→ EXERCISE OBJECTIVE:
Write out exactly the lines below starting at the one containing "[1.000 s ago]" and ending at the one containing "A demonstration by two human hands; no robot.". Omit every picture.
┌─ RECORD EXCERPTS
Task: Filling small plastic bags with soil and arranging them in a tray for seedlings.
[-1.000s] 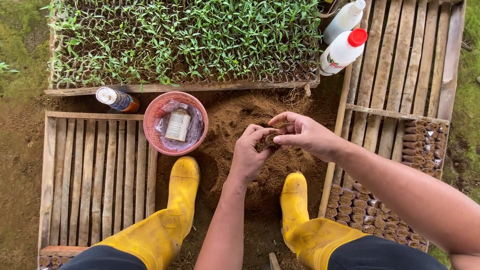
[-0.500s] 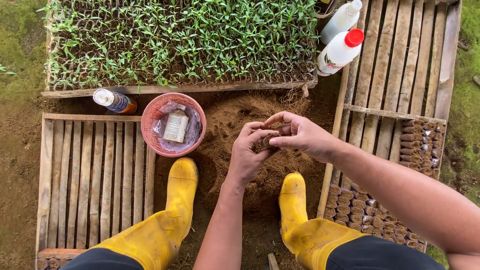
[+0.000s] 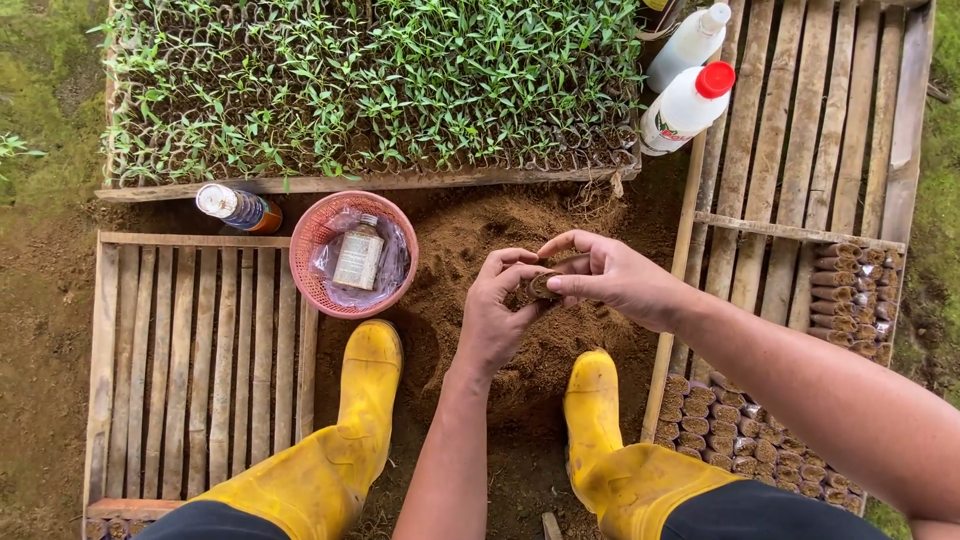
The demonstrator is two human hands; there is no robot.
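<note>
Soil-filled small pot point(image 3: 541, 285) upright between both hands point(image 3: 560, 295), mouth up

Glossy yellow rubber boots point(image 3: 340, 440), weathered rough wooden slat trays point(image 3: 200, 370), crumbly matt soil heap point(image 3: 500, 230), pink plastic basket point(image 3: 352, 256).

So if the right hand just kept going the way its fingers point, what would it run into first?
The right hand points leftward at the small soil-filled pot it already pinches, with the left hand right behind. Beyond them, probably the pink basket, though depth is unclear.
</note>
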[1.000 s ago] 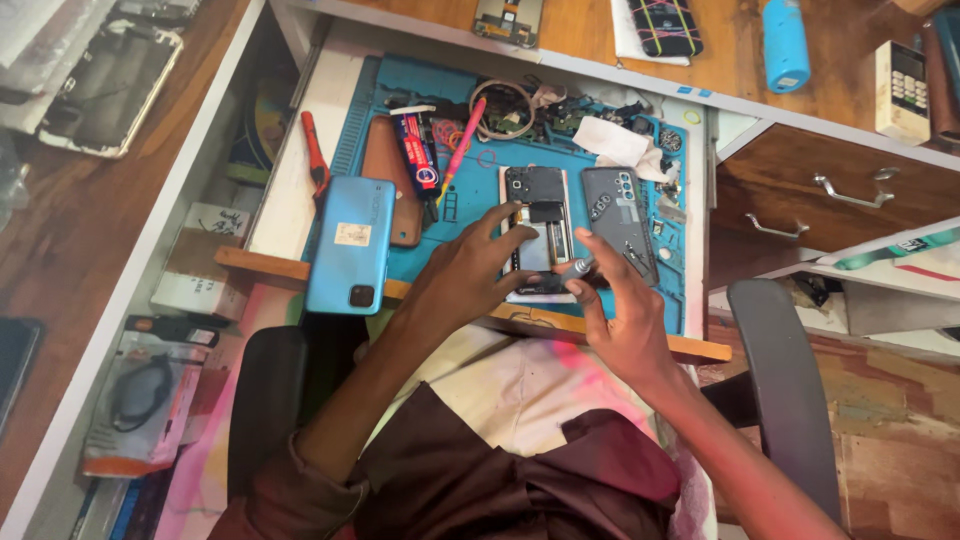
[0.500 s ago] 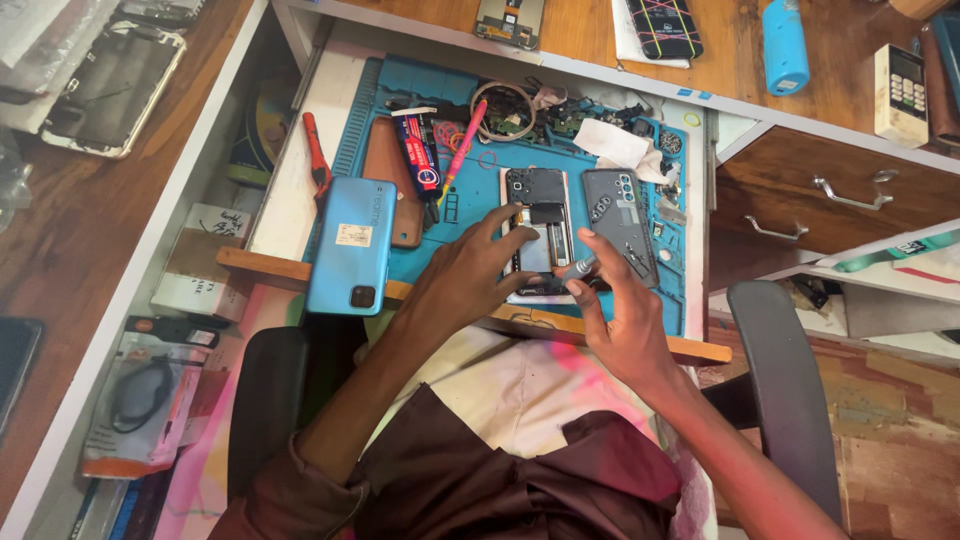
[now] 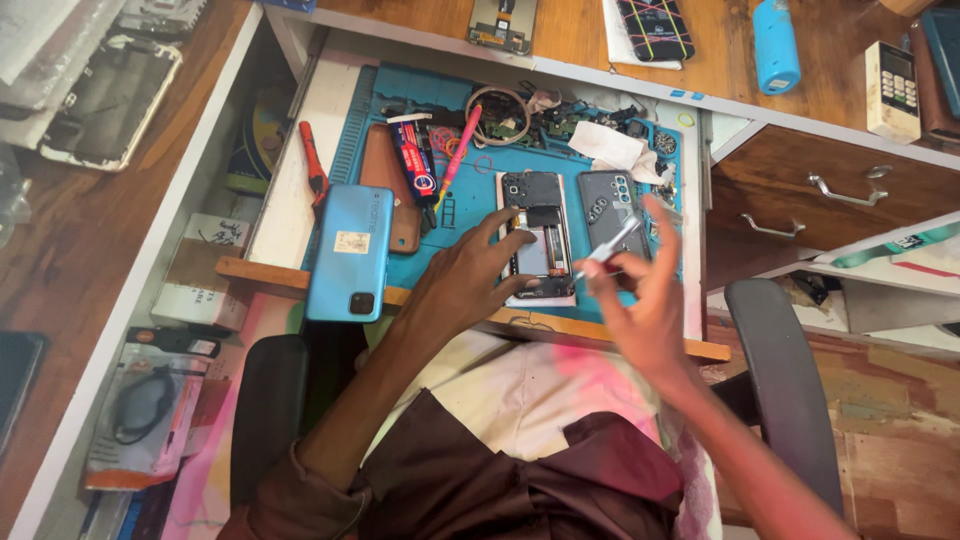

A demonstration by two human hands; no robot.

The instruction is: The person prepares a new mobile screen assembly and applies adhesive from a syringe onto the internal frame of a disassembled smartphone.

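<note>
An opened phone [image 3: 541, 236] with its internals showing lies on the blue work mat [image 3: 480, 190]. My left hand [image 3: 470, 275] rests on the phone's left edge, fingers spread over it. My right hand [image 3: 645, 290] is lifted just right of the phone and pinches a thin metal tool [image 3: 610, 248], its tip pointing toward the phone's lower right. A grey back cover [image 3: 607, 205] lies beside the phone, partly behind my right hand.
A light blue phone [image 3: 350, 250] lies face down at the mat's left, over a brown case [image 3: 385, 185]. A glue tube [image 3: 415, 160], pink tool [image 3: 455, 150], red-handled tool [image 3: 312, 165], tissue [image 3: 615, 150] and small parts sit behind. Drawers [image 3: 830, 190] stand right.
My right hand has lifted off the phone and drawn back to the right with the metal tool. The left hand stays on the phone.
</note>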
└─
→ EXPECTED ANSWER:
[1.000 s ago] 
[0.500 s ago] 
[now] 

A demonstration by two human hands; no robot.

There is no more to the output.